Mais elle ne le fait pas. Lygia nous fixe, les joues ravagées de larmes. Son regard, plein de désespoir, vacille un instant. Elle semble hésiter, mais soudain, dans un geste brutal, elle tend le bras, une sensation de froid glaciale me traverse le corps. Avant que nous ayons le temps de réagir, la lame traverse l'air et vient trancher la gorge de son compagnon.

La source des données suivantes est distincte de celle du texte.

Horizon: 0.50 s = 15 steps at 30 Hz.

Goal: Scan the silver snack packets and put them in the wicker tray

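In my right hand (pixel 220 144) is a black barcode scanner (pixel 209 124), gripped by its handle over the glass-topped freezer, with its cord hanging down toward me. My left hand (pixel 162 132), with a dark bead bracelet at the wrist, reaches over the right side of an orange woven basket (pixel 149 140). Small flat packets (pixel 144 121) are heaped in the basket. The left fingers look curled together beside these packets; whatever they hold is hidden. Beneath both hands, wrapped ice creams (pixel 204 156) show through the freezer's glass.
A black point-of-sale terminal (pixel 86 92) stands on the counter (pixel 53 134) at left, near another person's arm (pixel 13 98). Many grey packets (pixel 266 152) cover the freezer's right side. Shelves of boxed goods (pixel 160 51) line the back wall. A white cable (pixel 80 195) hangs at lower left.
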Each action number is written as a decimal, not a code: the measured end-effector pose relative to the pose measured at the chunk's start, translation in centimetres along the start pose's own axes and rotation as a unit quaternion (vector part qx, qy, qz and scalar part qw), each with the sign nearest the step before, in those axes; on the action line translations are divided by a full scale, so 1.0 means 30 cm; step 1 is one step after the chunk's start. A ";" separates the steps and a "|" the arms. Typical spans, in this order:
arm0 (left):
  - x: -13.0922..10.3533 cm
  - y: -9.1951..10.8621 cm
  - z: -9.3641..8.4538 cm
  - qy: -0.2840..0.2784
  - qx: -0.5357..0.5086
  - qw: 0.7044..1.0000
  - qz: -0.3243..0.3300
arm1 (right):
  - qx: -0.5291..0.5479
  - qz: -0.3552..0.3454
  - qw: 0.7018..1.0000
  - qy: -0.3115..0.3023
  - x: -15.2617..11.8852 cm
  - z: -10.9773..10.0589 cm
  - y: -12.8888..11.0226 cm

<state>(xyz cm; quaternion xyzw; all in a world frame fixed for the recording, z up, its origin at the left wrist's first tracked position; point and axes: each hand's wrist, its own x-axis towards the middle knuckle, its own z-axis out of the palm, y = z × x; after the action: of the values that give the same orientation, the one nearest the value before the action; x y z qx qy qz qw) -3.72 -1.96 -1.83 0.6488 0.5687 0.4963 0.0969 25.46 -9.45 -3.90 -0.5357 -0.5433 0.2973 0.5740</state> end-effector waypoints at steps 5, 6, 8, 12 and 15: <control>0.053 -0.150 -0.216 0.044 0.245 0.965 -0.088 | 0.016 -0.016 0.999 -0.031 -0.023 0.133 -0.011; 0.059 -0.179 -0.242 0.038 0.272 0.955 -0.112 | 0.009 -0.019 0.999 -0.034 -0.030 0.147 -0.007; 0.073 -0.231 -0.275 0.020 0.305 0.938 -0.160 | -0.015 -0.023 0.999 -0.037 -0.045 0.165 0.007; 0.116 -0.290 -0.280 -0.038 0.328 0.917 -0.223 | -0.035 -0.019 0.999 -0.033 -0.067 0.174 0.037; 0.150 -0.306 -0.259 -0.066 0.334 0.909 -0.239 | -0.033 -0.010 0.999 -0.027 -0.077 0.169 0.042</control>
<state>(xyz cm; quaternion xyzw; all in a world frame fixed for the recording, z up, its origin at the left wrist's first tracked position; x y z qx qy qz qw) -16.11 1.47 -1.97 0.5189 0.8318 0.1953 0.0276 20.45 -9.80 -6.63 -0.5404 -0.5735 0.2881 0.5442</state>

Le garçon s'appelait Abel. Il vivait à l'école depuis que ses parents, tous deux victimes de la Grande Guerre, étaient morts il y a sept ans. Abel était généreux, plein de vie et d'ambition. Son rêve était de parcourir le monde, de voir des cascades surtout, de gravir des montagnes, de se perdre dans les déserts. Il voulait découvrir chaque recoin de la planète. Il voyait en nous, les autres enfants, sa famille. Il nous aimait tous, même Lygia. Alors, pourquoi ? Pourquoi Lygia l'a-t-elle tué ? Mais ce n'est qu'un rêve... n'est-ce pas ? Un cauchemar ? Ou pire, est ce que tout ceci pourrait être réel ? Mes yeux restent fixés dans le noir béant de ma chambre d'internat. Immobile prise de tremblements violents, je sens mon corps incapable de bouger, paralysé par l'horreur de ce que j'ai vu.